Anti‐HER2 Immunoliposomes: Antitumor Efficacy Attributable to Targeted Delivery of Anthraquinone‐Fused Enediyne

Abstract Although natural products are essential sources of small‐molecule antitumor drugs, some can exert substantial toxicities, limiting their clinical utility. Anthraquinone‐fused enediyne natural products are remarkably potent antitumor drug candidates, and uncialamycin and tiancimycin (TNM) A are under development as antibody‐drug conjugates. Herein, a novel drug delivery system is introduced for TNM A using anti‐human epidermal growth factor receptor 2 (HER2) immunoliposomes (ILs).
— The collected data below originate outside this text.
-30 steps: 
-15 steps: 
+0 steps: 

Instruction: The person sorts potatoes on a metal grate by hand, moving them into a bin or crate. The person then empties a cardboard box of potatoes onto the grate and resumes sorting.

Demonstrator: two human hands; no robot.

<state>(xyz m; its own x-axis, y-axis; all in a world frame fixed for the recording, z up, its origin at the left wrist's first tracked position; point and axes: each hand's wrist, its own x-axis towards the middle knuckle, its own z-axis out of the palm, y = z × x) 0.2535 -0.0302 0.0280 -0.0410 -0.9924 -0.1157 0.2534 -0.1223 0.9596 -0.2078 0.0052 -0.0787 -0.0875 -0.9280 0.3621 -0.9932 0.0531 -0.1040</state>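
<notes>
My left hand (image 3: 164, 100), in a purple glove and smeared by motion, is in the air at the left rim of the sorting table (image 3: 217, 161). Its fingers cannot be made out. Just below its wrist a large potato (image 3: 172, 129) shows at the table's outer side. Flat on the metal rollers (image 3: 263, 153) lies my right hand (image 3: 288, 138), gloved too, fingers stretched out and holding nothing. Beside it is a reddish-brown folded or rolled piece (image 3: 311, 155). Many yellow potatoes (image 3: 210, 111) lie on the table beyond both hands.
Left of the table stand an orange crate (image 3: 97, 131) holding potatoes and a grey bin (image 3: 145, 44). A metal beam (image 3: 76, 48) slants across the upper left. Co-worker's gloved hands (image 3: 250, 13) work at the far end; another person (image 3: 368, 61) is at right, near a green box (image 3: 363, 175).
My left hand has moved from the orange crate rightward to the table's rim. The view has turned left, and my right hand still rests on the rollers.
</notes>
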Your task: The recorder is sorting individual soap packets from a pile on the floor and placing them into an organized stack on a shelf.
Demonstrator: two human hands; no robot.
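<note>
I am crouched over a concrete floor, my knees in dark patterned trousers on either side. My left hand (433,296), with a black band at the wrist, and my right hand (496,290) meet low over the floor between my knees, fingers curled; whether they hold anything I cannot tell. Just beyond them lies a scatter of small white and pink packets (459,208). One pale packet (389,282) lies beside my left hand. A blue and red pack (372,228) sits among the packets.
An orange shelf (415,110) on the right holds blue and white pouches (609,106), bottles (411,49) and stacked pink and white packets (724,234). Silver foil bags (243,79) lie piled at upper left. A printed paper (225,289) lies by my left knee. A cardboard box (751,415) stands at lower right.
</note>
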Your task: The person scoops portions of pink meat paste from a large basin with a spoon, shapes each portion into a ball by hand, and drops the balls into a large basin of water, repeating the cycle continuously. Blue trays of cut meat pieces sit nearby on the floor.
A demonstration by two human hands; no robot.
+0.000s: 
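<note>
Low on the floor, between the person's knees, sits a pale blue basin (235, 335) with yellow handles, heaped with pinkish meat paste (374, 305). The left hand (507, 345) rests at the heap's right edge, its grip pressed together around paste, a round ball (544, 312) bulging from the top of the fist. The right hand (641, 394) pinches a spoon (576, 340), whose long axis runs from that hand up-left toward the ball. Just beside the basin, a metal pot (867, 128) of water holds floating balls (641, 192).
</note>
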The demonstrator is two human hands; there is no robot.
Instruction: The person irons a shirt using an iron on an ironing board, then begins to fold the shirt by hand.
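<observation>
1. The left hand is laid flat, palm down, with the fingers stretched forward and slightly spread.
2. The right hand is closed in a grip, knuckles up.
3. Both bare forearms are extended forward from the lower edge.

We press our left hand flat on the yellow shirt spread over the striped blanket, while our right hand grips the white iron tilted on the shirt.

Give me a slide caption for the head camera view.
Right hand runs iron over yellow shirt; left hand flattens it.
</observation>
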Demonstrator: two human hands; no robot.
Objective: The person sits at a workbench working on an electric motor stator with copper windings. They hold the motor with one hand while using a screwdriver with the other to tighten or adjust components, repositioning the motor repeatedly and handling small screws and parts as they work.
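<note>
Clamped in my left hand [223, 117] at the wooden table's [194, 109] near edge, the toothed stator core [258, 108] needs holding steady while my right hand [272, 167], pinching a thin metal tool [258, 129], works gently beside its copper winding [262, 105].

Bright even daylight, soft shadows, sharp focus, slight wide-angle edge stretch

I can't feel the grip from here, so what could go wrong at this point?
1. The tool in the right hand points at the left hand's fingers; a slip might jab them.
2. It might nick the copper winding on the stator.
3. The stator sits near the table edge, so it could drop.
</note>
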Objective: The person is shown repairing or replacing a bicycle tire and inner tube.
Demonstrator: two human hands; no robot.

Trastuzumab‐coated TNM A‐loaded ILs (HER2‐TNM A‐ILs) is engineered with an average particle size of 182.8 ± 2.1 nm and a zeta potential of 1.75 ± 0.12 mV. Compared with liposomes lacking trastuzumab, HER2‐TNM A‐ILs exhibited selective toxicity against HER2‐positive KPL‐4 and SKBR3 cells. Coumarin‐6, a fluorescent TNM A surrogate, is encapsulated within anti‐HER2 ILs; the resultant ILs have enhanced cellular uptake in KPL‐4 and SKBR3 cells when compared with control liposomes. Furthermore, ILs loaded with more Cy5.5 accumulated in KPL‐4 mouse tumors. A single HER2‐TNM A‐IL dose (0.02 mg kg −1 ) suppressed the growth of HER2‐positive KPL‐4 mouse tumors without apparent toxicity. This study not only provides a straightforward method for the effective delivery of TNM A against HER2‐positive breast tumors but also underscores the potential of IL‐based drug delivery systems when employing highly potent cytotoxins as payloads.